- _Activity_: Below are the records; tally the lines that include "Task" and report only the total.

*** Dataset excerpts

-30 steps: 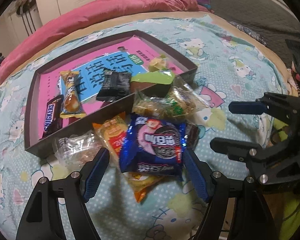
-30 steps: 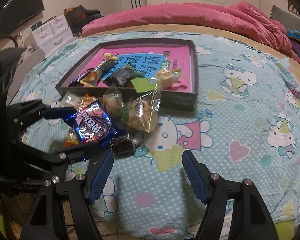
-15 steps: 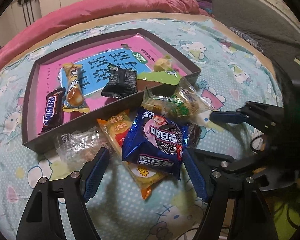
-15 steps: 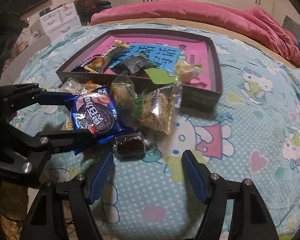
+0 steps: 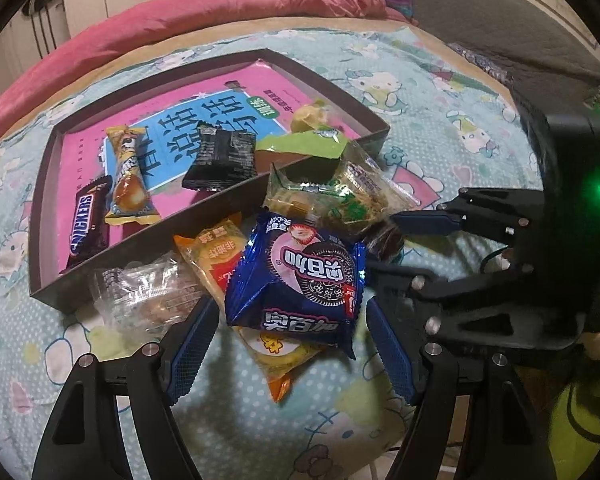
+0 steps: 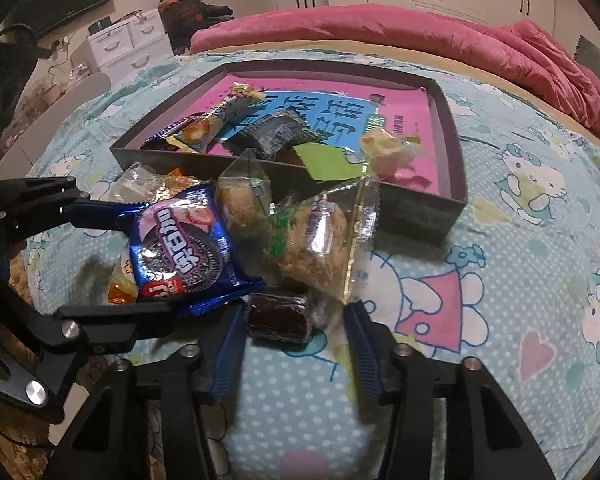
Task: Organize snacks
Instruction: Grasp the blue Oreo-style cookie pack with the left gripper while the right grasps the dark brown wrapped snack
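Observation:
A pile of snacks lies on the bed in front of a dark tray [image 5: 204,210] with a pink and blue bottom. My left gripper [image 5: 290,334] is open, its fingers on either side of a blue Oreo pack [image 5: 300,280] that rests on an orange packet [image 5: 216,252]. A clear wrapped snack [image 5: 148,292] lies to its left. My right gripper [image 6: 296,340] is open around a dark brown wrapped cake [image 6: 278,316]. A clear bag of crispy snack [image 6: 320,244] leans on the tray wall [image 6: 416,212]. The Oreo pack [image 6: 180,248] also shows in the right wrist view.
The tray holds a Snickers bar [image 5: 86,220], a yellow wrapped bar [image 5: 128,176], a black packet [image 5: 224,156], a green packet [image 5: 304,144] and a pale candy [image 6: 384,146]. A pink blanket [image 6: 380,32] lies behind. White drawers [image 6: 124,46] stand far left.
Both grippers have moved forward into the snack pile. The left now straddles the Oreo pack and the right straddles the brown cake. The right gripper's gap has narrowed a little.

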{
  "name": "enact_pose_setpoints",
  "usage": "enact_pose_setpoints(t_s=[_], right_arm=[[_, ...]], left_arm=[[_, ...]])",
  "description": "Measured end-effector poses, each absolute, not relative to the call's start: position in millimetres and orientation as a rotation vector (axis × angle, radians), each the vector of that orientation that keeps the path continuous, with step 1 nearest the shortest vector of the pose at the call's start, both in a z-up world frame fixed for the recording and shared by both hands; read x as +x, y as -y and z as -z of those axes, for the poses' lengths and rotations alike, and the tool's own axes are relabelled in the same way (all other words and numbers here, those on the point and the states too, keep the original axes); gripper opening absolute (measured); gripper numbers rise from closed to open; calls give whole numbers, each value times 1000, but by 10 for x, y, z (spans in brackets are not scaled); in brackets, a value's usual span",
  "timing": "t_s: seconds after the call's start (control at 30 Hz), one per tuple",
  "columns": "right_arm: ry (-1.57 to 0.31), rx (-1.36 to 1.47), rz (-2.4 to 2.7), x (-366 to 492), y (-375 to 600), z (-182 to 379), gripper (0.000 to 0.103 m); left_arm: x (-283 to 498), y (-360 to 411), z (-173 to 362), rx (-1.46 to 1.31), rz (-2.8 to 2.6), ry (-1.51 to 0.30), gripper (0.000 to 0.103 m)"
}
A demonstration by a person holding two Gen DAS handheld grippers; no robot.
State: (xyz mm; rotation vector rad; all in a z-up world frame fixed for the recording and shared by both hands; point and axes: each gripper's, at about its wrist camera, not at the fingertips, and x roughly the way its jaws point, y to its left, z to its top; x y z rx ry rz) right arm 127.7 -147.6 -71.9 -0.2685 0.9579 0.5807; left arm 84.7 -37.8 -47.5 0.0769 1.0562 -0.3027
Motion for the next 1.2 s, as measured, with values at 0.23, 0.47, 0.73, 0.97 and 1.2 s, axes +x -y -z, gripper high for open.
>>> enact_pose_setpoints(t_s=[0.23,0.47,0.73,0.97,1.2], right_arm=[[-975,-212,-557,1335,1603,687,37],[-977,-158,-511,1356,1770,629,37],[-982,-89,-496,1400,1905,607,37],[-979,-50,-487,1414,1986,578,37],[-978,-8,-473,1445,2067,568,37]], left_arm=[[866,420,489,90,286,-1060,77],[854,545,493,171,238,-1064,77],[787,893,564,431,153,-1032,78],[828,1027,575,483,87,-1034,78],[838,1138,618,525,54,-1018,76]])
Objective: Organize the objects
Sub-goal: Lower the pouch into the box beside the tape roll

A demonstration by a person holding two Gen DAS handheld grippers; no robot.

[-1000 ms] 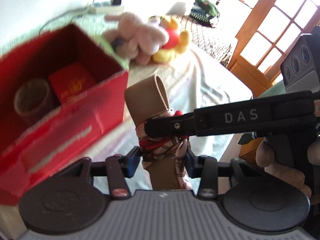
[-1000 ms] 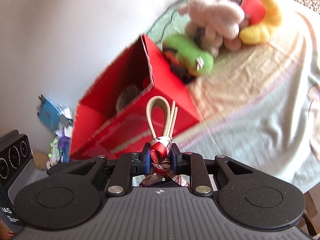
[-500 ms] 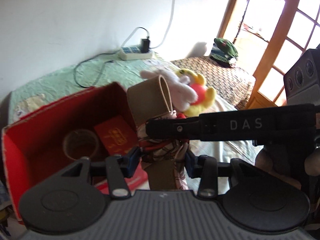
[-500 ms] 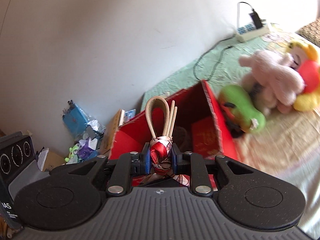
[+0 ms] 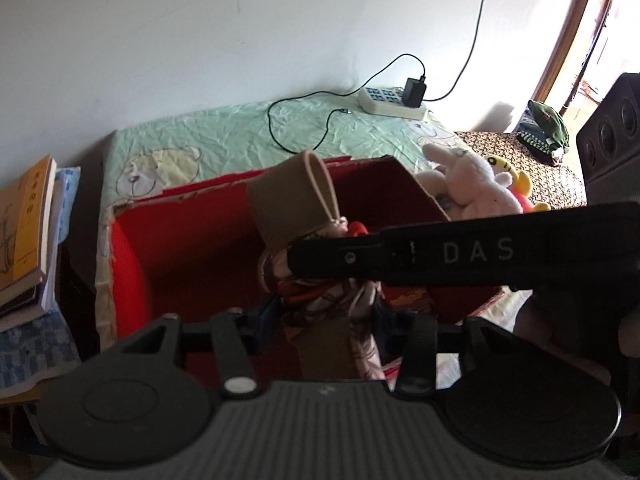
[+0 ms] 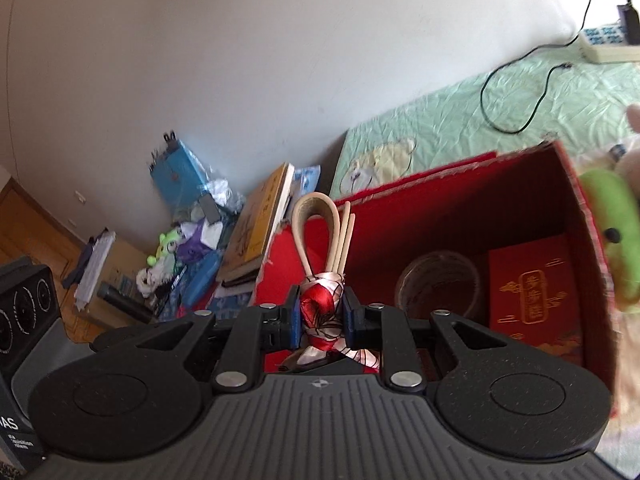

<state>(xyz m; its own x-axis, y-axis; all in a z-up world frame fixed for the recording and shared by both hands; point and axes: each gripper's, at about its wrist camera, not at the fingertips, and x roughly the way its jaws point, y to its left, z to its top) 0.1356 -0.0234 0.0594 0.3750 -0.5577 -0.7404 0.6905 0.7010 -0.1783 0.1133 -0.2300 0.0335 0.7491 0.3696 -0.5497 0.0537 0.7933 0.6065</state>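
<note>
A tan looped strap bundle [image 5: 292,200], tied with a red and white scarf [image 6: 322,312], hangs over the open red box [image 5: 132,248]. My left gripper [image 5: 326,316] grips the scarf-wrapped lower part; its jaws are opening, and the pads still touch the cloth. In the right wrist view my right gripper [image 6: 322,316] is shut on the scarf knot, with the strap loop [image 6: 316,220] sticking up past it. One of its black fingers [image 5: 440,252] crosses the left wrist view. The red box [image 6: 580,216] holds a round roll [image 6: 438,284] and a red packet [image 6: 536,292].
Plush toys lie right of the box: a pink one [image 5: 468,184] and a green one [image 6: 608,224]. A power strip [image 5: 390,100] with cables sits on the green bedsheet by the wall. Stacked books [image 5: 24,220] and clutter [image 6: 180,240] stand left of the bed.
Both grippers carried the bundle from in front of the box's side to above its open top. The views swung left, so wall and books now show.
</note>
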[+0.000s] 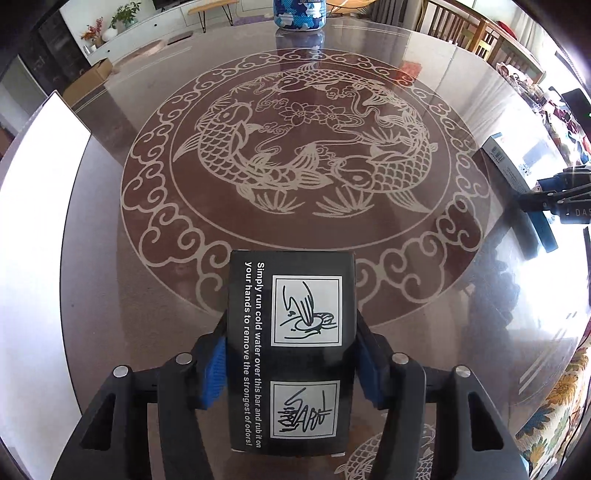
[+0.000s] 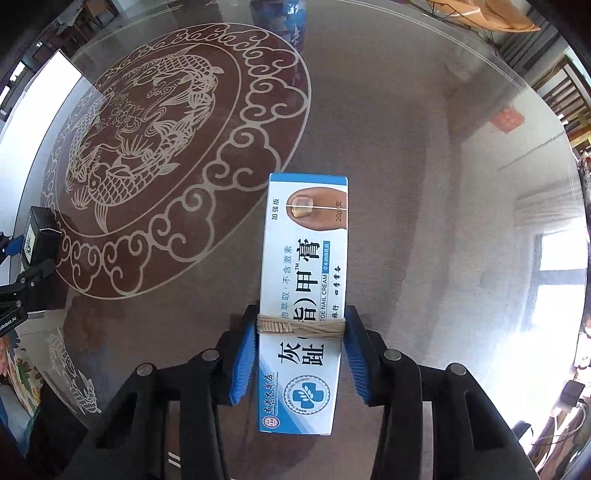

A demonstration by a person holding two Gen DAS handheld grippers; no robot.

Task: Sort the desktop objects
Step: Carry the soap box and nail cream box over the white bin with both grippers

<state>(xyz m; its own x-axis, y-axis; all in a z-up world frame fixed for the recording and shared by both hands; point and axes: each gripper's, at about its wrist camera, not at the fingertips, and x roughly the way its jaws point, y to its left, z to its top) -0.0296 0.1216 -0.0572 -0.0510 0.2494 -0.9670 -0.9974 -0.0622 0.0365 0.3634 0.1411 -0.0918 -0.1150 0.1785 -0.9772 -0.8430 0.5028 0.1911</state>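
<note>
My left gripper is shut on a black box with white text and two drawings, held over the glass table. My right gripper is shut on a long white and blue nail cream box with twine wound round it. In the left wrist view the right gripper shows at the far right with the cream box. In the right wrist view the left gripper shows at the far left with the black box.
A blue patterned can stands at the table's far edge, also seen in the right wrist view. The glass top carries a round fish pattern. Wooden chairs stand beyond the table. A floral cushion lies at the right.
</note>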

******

- _Written answer_: 2